Dopo un periodo di silenzio, Giuseppe Conte è tornato a parlare in pubblico nello scorso fine settimana: sabato alla festa de Il Fatto Quotidiano a Roma e al forum Ambrosetti a Cernobbio e domenica a Trieste, “capitale europea della scienza”. A detta di un po’ tutti i commentatori, di destra e di manca, è stato un mezzo disastro, comunicativo e di sostanza: poco accorto quando si è parlato di politica, malcelando ambizioni quirinalesche; alquanto vago e fumoso, oltre che tronfiamente retorico, quando si è parlato dell’azione di governo e soprattutto dei progetti che il’Italia deve presentare entro il 15 ottobre per poter attingere ai fondi del Recovery Plan europeo.

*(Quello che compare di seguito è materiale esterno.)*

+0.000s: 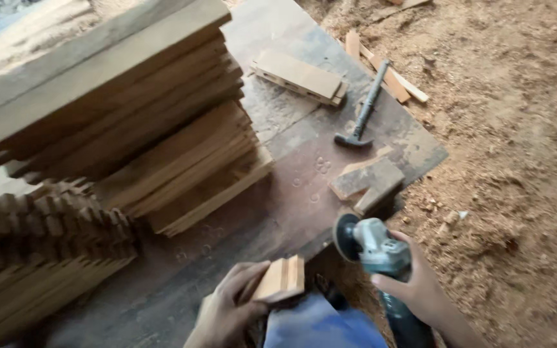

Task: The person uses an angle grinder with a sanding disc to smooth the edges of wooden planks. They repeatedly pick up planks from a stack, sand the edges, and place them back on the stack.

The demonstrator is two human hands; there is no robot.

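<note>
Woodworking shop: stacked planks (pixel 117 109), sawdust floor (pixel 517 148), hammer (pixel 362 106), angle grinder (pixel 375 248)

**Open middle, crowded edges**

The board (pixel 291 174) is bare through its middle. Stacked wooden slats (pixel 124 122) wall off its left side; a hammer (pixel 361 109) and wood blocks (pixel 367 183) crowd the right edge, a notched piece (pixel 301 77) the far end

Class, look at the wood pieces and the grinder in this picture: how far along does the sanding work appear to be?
Done, apparently: tall stacks of cut wooden slats stand piled on the board. In hand: the left hand holds a small wooden piece and the right hand grips an angle grinder, disc apart from the wood. Left: a few blocks near the hammer; which pieces are finished cannot be told.
</note>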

Stasera, il presidente del Consiglio ha sulla carta l’occasione per “riscattarsi”, ma il palco da cui parlerà e la città che lo ospita rendono davvero non facile l’impresa. Chi lo ascolterà non è di “buon palato”, anzi lo è perché non mangia tutto ma solo piatti di sostanza e succulenti come son quelli di questa eccelsa tradizione culinaria. Conte farà il suo esordio, nel cuore della “rossa” Emilia, a Modena, alla Festa nazionale de “L’Unità”, che certo sopravvive a se stessa in ricordo di tempi lontani (in tutti i sensi), ma che pure conserva un valore simbolico non indifferente.
E fa di sicuro un certo effetto che in quel palco che fu di leader severi e rigorosi come Longo e Berlinguer, oggi veda in scena, capo di un governo a cui gli eredi di Gramsci si sono aggrappati quasi come l’ultima speranza, e da una posizione di oggettiva debolezza, un leader tanto smart e fluido da contrastare con il solo ricordo di quella gravitas di altri tempi. D’altronde, anche quel popolo “dei campi e delle officine” che votava il “gran partito dei lavoratori” e sperava nel “sol dell’avvenire”, oggi si è per lo più dissolto.

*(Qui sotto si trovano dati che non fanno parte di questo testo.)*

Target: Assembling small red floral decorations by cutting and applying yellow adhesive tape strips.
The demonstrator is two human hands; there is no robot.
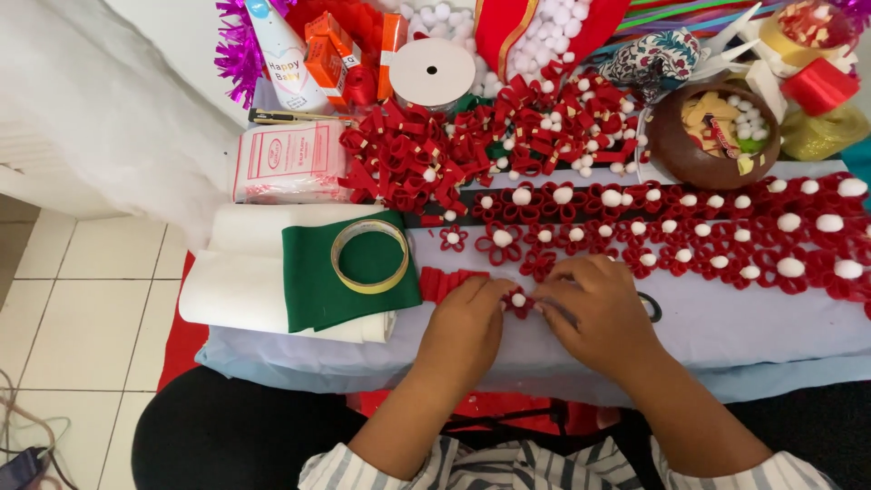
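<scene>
Fingers of both hands meet over one small red ribbon flower (pixel 519 302) with a white pompom at its centre; we see the left hand (pixel 467 319) and the right hand (pixel 594 308) pinching it from either side, fingertips pressed close together, and we judge the grip tight so that the loops keep their shape. It sits on the pale blue cloth (pixel 726 331) at the near edge of the table, just below the rows of finished flowers (pixel 689 231), which lie in lines as if sorted by stage; loose red loops (pixel 408 163) are heaped farther back, within reach. A tape ring (pixel 369 255) rests on folded green felt (pixel 313 281) to the left. Knuckles hide the flower's underside, so we cannot tell how the parts join; a dark ring (pixel 650 307) beside the right hand is half covered; the brown bowl's (pixel 689 150) contents are hard to make out.
</scene>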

I nuovi deboli, precari e nemmeno organizzati, votano addirittura a destra, a volte, e i dirigenti di quello che, unico nel panorama italiano, si ostina a chiamarsi “Partito”, e “democratico” per giunta, alla “coscienza di classe” hanno sostituito una cultura identitaria che rincorre le “minoranze” o quelle che presume siano tali. Ma a Modena e dintorni, no… Qualcosa è rimasto, fosse pure e solo nell’aria quel profumo di salsicce e piadine che a sentirlo apre un mondo anche a chi gli ha chiuso le porte. E non è un caso che è qui che si è affermato Bonaccini, uno che è a metà strada fra il vecchio e il nuovo, Sardine comprese, ma che sembrerebbe pronto a emetter fattura il 21 settembre a quel Zingaretti che di Conte è il primo grande elettore.

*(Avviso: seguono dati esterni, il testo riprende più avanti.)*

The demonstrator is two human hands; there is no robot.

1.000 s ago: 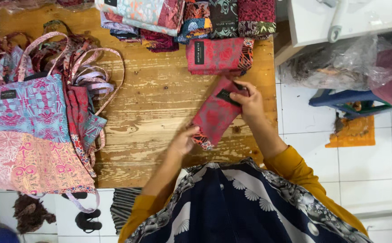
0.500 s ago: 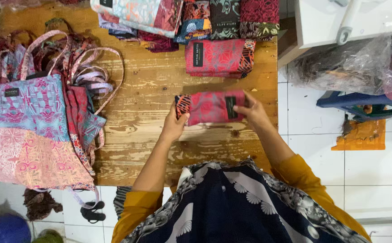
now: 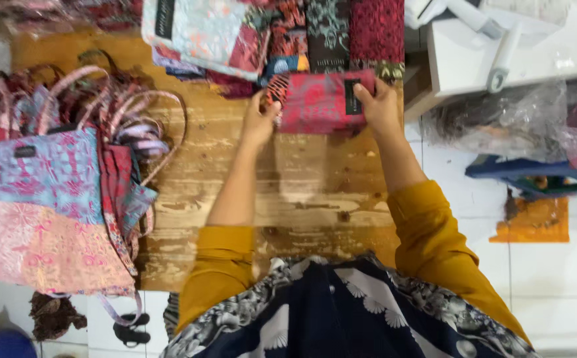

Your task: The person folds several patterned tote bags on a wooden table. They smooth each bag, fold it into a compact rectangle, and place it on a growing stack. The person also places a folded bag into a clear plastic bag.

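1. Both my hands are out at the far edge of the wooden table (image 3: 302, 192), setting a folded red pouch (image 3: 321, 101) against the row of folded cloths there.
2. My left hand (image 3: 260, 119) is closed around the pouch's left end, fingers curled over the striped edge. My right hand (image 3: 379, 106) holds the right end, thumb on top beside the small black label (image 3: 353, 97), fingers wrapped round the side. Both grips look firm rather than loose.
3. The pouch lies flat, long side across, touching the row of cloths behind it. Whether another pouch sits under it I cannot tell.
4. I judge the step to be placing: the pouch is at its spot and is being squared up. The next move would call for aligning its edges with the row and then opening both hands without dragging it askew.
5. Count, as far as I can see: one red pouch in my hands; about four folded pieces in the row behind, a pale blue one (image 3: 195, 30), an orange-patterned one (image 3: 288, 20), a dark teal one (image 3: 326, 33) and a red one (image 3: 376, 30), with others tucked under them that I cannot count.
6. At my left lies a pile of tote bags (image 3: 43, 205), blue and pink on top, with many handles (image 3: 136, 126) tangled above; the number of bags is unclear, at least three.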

Saprà districarsi fra queste insidie, il presidente del Consiglio, e soprattutto saprà dare qualche risposta non evanescente ad un popolo concreto, che vuole ripartire nell’industria e sui mercati internazionali e a cui dei teatrini romani poco importa? E di quel compromesso socialdemocratico, o di quel cattolicesimo sociale e dossettiano, fatto di chiusure mentali, non è dubbio, ma anche di buon governo e concretezza, che ne sarà? Non è una flessibilità a buon mercato, fra industria avanzata e welfare di comunità, quella dell’Emilia rossa, non è postideologica ma popolaresca e bottegaia al tempo stesso.
Ora che il “sol dell’avvenire” è scomparso dall’orizzonte, tramontato, sulla sostanza gli emiliani e romagnoli non transigono. E al monopattino tanto radical chic continuano a preferire la vecchia bicicletta che è sudore e fatica.